Lorsque vous devenez acteur professionnel, vous êtes poussé à rester toujours dans la même case. Vous arrêtez autant de vous laisser jouer, et c’est dans le jeu que de très bonnes choses se produisent. Donc, de cette façon, j’aime le fait que Rick me donne une chance de vraiment sortir du bac à sable normal… pour que je puisse vraiment trouver une voix qui corresponde à son esprit, à son énergie et à son âme, faute d’un meilleur mot, et donner l’impression que tout ce langage était le mien.

Tu as aussi eu une grosse transformation physique pour devenir Lorenz Hart, y compris se raser la tête, porter un peigne et ajuster votre posture pour paraître plus petit d’environ un pied. Qu’est-ce que ça fait d’assumer ça ?

Si vous avez déjà skié et que vous descendez une pente beaucoup trop difficile, pendant que vous le faites, vous êtes absolument malheureux. Et quand c’est fini, vous vous dites : « Wow, c’était amusant. » Une fois que vous avez survécu, vous vous dites : « C’était plutôt intéressant. J’adore ça. » Mais pendant que vous le faites, vous vous dites : « Putain de merde, je vais mourir. »

Vous êtes un grand amateur de théâtre.
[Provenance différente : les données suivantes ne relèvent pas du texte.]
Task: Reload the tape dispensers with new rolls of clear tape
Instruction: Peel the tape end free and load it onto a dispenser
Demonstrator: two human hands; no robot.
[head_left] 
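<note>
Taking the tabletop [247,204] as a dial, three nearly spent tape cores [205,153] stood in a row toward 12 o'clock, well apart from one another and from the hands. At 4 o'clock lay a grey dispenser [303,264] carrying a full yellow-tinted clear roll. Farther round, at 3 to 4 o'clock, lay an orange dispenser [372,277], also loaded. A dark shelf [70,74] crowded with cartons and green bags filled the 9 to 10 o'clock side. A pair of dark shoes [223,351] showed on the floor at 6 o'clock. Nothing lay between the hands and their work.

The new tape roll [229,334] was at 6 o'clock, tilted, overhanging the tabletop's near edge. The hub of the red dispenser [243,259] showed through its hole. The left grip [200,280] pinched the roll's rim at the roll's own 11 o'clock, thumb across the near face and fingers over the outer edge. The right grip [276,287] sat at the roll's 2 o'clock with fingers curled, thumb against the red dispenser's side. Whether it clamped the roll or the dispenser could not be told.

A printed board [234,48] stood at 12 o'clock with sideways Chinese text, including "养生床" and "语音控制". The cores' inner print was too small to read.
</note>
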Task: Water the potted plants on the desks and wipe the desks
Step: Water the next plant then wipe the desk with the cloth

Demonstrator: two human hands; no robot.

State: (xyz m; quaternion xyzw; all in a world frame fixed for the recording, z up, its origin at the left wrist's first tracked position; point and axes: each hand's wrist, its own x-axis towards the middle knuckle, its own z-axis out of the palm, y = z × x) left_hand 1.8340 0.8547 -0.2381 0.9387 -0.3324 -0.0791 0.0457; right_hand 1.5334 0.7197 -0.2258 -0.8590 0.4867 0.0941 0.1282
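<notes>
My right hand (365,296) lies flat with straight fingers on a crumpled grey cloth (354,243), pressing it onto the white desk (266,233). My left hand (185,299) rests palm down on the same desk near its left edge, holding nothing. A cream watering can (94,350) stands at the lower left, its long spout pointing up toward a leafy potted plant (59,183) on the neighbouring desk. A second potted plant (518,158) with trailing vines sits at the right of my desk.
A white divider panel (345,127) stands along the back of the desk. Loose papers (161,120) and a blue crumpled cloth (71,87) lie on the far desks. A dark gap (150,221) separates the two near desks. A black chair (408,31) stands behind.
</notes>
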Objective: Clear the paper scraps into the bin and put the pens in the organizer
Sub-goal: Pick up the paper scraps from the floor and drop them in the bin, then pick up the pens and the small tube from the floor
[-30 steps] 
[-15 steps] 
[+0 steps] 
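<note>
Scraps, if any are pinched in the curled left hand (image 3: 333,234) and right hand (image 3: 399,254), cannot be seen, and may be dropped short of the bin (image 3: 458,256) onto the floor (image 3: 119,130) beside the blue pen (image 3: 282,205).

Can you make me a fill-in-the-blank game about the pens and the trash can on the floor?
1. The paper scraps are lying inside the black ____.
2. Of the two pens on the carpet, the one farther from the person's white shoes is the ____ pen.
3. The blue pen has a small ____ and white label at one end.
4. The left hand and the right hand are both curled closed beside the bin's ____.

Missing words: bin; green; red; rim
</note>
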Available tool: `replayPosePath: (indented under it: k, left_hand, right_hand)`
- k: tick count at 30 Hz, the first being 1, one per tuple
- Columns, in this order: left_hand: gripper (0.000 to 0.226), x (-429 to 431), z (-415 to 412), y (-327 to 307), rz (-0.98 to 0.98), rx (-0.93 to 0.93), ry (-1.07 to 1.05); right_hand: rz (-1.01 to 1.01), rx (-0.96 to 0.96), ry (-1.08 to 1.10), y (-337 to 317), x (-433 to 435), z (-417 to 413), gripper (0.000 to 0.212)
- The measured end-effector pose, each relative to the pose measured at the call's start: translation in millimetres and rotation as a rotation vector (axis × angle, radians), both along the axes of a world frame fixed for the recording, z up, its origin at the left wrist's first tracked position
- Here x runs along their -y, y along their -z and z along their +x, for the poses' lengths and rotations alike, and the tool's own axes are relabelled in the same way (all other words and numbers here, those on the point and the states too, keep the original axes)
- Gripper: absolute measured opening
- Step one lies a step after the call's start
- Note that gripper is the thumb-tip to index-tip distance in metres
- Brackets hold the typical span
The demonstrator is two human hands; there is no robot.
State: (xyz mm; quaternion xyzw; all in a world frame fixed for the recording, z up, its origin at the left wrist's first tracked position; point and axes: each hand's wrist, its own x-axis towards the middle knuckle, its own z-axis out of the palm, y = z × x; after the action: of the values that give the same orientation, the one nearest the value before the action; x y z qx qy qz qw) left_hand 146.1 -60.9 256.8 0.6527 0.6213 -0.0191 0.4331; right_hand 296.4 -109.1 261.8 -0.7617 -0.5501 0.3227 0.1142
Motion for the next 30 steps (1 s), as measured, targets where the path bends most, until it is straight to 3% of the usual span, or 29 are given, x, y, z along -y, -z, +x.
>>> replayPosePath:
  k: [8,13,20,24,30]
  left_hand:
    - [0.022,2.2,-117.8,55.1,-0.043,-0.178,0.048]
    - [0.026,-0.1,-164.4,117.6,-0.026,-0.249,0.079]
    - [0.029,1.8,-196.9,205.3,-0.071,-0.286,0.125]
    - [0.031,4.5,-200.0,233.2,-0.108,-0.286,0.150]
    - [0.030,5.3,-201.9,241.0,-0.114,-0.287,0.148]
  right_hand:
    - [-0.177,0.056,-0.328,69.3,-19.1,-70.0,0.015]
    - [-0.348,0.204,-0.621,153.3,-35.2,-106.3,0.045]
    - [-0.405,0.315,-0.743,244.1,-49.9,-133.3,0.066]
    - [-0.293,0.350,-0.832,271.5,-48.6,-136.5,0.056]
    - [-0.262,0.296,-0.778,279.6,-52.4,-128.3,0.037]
Est-ce que c’est quoit vous a attiré vers cette histoire ?

Absolument. La légende de Broadway occupe une place importante dans mon psychisme. Ainsi, chaque fois que vous touchez à ces mythes – et même à certains des derniers clichés de tous les portraits des artistes sur le mur de Sardi – c’est comme ce que le joueur de baseball ressent à propos du Temple de la renommée. Vous voulez savoir ce qu’ils pensaient, ce qu’ils faisaient et comment ont-ils fait cela ? Qu’ont-ils ressenti à ce sujet ? Essayer de donner vie à tout cela pour le public est un jeu que je trouve passionnant.

Vous avez fait beaucoup de campagne pour ce film. Voyez-vous maintenant çaC’est la fin de la campagne électorale ou y a-t-il d’autres choses à venir ?

Demandez-moi dans quelques mois. C’était incroyable d’obtenir cette nomination, et c’était encore plus agréable que [writer] Robert Kaplow a été nominé parce que cela me donne l’impression que les gens ont vraiment vu le film. Parce que si vous voyez le film, c’est l’une des pièces d’écriture les plus stupéfiantes que Rick et moi ayons jamais rencontrées en 30 ans de travail, et c’est tout simplement un scénario absolument brillant. J’ai vraiment l’impression que mon travail est celui d’un ambassadeur du cinéma indépendant. Je veux que des films comme celui-ci soient réalisés. Je veux qu’il y ait un avenir dans ma vie et dans celle des autres pour que des films comme celui-ci existent, afin que les gens aient le choix quant à ce qu’ils voient.

Cette histoire est parue dans le numéro du 23 février du magazine The Hollywood Reporter. Cliquez ici pour vous abonner.